I wouldn't. Who knows what this roach could've been exposed to. For the safety of your tarantula, don't put that bug in the tank.

Reactions: Like 1


----------



## Tarantuloid (Jun 11, 2012)

I definitely won't, I've just heard stories from some people who do, although I figured the American Cockroach might be carrying several things depending on what it came into contact with.


----------



## Vespula (Jun 11, 2012)

Right. Roaches will carry what they come in contact with. Which might not be anything, but why take the chance?


----------



## Tarantuloid (Jun 11, 2012)

True, can tarantulas penetrate superworms too?


----------



## Vespula (Jun 11, 2012)

Tarantuloid said:


> True, can tarantulas penetrate superworms too?

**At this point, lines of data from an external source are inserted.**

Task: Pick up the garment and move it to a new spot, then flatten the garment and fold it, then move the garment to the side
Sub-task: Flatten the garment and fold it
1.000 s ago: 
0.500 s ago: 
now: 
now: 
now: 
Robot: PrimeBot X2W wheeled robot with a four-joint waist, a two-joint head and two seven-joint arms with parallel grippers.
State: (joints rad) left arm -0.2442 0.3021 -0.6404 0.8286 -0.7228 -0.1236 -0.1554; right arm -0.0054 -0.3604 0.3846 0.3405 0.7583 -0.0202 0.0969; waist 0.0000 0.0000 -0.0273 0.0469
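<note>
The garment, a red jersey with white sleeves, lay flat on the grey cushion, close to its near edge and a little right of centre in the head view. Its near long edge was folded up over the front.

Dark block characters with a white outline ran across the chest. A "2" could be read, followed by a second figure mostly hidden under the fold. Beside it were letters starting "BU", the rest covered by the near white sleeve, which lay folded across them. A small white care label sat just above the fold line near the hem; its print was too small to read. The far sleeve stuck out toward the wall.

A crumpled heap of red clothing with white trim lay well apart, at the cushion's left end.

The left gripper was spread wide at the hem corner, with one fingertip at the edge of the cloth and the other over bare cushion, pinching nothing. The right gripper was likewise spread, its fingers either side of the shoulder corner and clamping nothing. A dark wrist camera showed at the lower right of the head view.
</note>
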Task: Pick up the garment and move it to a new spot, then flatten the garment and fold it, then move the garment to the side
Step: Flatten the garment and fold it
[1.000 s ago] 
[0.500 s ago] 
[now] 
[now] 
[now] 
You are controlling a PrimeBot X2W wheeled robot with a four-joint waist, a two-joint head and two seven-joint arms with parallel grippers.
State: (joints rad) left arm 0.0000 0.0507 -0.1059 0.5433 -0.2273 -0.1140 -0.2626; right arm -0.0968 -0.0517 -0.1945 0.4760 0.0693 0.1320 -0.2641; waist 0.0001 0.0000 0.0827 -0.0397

I've seen them eat them on video, but I've never actually fed mine any. They sould do just fine as feeders.


----------



## hamhock 74 (Jun 12, 2012)

All my larger tarantulas get superworm because roachesare illegal up here in Canada, none of them have a problem puncturing the chintin.


----------



## wesker12 (Jun 12, 2012)

Tarantuloid said:


> True, can tarantulas penetrate superworms too?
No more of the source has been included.